With the line that contains "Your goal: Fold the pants" as the final line, return every line from the start of the data below exactly.

[SUPPLIED DATA]

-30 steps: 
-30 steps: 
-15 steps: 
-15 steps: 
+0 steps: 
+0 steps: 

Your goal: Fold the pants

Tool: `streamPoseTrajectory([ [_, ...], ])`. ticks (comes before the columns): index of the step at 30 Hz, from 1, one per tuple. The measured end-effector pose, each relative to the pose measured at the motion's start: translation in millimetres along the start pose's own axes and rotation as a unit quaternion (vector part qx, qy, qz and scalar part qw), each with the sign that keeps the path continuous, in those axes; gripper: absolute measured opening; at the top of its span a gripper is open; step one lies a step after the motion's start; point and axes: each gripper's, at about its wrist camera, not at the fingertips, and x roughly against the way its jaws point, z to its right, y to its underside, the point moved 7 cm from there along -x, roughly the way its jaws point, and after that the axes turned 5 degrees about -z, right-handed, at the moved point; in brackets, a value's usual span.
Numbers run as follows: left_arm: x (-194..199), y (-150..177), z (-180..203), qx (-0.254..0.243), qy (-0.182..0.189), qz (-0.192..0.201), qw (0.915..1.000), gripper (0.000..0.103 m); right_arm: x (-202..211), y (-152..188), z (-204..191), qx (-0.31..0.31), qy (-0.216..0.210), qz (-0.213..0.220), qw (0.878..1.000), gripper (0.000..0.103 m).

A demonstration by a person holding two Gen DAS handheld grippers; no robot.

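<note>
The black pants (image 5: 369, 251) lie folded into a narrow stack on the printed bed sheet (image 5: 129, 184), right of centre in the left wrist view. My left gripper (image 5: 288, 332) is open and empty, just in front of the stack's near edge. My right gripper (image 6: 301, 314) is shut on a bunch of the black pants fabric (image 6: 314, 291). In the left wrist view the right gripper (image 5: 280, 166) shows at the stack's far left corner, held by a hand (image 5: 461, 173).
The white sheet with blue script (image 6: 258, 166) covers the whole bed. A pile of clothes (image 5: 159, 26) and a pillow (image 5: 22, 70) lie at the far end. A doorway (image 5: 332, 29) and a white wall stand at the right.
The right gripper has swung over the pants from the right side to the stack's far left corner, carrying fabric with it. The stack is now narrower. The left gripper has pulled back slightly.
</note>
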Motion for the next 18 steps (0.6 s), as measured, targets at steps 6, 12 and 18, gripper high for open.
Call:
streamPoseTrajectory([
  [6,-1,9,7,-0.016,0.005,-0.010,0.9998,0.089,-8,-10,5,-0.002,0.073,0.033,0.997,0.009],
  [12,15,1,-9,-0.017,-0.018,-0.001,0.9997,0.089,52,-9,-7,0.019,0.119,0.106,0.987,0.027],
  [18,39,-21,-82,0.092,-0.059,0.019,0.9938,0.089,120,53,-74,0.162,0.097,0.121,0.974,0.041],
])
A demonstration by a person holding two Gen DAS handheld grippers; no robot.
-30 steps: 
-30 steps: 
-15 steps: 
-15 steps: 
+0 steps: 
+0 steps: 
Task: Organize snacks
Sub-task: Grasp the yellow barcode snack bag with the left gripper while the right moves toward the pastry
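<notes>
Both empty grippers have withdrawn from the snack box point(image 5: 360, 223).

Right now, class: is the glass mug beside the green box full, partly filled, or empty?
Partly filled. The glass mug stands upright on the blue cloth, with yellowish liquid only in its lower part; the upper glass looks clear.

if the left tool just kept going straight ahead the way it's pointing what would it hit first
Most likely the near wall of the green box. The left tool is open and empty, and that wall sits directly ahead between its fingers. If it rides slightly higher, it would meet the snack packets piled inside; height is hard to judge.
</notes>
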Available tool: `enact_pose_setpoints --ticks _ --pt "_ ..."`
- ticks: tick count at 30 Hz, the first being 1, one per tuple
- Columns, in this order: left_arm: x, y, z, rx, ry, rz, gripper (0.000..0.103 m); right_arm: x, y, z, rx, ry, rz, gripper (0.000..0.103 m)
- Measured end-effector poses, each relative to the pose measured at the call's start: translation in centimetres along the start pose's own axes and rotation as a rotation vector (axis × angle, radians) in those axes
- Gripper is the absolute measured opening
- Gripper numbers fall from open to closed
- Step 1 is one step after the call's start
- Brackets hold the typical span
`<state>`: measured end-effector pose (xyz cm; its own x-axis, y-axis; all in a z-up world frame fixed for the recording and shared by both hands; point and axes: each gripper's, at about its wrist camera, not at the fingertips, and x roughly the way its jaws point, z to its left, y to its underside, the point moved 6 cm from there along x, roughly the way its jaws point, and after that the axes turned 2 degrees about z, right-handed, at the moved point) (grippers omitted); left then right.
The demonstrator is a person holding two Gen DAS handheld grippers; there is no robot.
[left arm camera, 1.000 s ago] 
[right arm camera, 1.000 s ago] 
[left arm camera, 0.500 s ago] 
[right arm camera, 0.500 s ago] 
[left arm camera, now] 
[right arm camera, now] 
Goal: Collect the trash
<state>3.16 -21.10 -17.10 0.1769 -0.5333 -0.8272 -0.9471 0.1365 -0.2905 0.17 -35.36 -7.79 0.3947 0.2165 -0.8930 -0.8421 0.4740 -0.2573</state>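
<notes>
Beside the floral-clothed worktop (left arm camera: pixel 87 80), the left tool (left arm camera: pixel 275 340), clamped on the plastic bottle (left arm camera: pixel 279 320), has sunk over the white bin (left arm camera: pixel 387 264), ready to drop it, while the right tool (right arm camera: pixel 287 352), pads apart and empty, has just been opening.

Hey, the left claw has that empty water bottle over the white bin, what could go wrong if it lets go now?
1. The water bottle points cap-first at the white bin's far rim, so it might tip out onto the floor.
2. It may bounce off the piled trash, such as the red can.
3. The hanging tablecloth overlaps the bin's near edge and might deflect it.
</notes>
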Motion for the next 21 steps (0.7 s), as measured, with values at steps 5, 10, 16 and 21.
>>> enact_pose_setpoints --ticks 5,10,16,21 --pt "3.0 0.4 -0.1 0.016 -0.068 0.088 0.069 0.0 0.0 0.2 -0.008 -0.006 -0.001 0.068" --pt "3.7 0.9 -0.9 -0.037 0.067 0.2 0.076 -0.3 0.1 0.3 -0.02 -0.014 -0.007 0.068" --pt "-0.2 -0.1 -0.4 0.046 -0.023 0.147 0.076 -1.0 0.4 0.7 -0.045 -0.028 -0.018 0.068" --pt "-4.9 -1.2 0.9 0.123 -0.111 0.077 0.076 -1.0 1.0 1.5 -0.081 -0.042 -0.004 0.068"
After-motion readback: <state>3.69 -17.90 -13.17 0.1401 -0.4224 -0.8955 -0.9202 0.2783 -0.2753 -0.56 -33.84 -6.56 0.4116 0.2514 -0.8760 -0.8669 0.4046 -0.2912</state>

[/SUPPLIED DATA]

ANSWER TO THIS PROBLEM
-30 steps: 
-30 steps: 
-15 steps: 
-15 steps: 
+0 steps: 
+0 steps: 

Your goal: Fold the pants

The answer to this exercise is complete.